C) Same as panel A, but for a wild-type mouse injected with a Cre-dependent tdTomato -expressing virus in the SSs.
D) Same as panel B, but for the mouse investigated in panel C.
Serial coronal sections of group averages from each Cre-line with SSs injections.
Same as Figure 4, but for SSs injections. The leftmost column shows the Allen CCF atlas at different AP locations (from AP +3 mm in the top row to AP -7 mm in the bottom row). Some brain regions of interest are labeled with color-coded dots and acronyms. The next columns show the mean axonal density averaged across the injection sites in SSs for each of the six transgenic lines. Each axon image represents a 125 µm sum projection centered around the corresponding AP location. Abbreviations: ACA, Anterior cingulate area; AUDd, Dorsal auditory area; AUDpo, Posterior auditory area; CP, Caudoputamen; ECT, Ectorhinal area; ENTI, Entorhinal area; GRN, Gigantocellular reticular nucleus; ICe, Inferior colliculus external nucleus; IRN, Intermediate reticular nucleus; KF, Koelliker-Fuse subnucleus; MARN, Magnocellular reticular nucleus; MOp, Primary motor area; MOs, Secondary motor area; MRN, Midbrain reticular nucleus; ORB, Orbital area; PAG, Periaqueductal gray; PARN, Parvicellular reticular nucleus; PIR, Piriform area; PL, Prelimbic area; PO, Posterior complex of the thalamus; PRNr, Pontine reticular nucleus; PSV, Principal sensory nucleus of the trigeminal; py, pyramidal tract; RN, Red nucleus; RSPagl, Retrosplenial area lateral agranular part; SC, Superior colliculus; SNr, Substantia nigra, reticular part; SPVC, Spinal nucleus of the trigeminal caudal part; SPVO, Spinal nucleus of the trigeminal, oral part; SSp-bfd, Primary somatosensory area, barrel field; SSs, Supplemental somatosensory area; TEa, Temporal association areas; TRN, Tegmental reticular nucleus; VISa, Anterior area; VISal, Anterolateral visual area; VPL, Ventral posterolateral nucleus of the thalamus; VPM, Ventral posteromedial nucleus of the thalamus; and ZI, Zona incerta.

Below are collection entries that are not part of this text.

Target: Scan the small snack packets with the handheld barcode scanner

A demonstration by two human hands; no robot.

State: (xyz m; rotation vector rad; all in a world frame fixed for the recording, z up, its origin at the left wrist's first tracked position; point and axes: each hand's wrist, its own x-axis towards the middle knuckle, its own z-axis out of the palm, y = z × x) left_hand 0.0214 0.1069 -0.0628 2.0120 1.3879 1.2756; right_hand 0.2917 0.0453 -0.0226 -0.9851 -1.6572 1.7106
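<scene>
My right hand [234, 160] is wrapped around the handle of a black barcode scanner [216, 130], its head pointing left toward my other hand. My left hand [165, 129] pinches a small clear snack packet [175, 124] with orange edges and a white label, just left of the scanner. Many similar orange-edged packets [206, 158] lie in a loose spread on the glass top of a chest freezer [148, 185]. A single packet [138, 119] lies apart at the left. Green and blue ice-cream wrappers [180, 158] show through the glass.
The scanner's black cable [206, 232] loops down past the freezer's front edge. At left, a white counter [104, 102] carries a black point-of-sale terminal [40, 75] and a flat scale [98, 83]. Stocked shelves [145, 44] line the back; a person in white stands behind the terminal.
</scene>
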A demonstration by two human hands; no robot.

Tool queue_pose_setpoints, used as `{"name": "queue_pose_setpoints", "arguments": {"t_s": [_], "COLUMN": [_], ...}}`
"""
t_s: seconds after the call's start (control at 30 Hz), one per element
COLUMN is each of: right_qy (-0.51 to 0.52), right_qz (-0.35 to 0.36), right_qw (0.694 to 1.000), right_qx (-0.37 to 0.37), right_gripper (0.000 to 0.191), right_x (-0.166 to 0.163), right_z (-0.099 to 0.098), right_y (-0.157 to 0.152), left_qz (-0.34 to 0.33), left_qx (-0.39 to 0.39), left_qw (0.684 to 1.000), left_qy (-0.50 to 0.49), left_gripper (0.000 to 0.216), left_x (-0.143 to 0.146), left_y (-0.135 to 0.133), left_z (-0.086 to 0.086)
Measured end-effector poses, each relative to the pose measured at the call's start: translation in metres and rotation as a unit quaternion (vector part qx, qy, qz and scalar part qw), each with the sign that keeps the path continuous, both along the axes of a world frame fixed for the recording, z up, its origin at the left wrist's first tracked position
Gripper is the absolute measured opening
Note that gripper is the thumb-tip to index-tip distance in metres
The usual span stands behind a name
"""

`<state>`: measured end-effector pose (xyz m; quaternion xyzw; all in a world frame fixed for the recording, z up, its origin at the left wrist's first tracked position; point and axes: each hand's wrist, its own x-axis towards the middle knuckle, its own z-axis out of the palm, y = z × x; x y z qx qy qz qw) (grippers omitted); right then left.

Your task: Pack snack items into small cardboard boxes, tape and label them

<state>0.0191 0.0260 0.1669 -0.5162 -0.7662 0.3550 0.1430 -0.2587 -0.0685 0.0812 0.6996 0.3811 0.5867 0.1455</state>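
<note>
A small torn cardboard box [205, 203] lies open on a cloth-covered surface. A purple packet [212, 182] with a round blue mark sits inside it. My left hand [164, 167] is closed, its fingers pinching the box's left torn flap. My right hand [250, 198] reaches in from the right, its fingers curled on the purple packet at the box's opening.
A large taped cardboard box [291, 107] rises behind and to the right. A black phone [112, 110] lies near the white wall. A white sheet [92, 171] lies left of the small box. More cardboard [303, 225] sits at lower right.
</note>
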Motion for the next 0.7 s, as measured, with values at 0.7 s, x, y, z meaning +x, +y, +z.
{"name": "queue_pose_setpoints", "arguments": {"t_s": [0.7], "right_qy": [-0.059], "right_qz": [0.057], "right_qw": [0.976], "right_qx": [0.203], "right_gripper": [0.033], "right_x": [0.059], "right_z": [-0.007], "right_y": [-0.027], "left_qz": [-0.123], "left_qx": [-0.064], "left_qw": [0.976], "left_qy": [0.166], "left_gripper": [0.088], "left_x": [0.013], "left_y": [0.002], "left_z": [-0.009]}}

Top 75 brain regions innervated by SSp-bfd and SSs neurons shown on a linear color scale.
Same as Figure 5, but here the data are represented on a linear color scale, highlighting regions with dense axonal projections.
Schematic summary of long-range connectivity.
Here we schematically represent the long-range projection patterns of the different genetically-defined classes of neurons in a highly simplified manner, which fails to capture the richness of the full data set, but might nonetheless serve as a useful high-level overview of some important aspects of the cell class-dependent connectivity.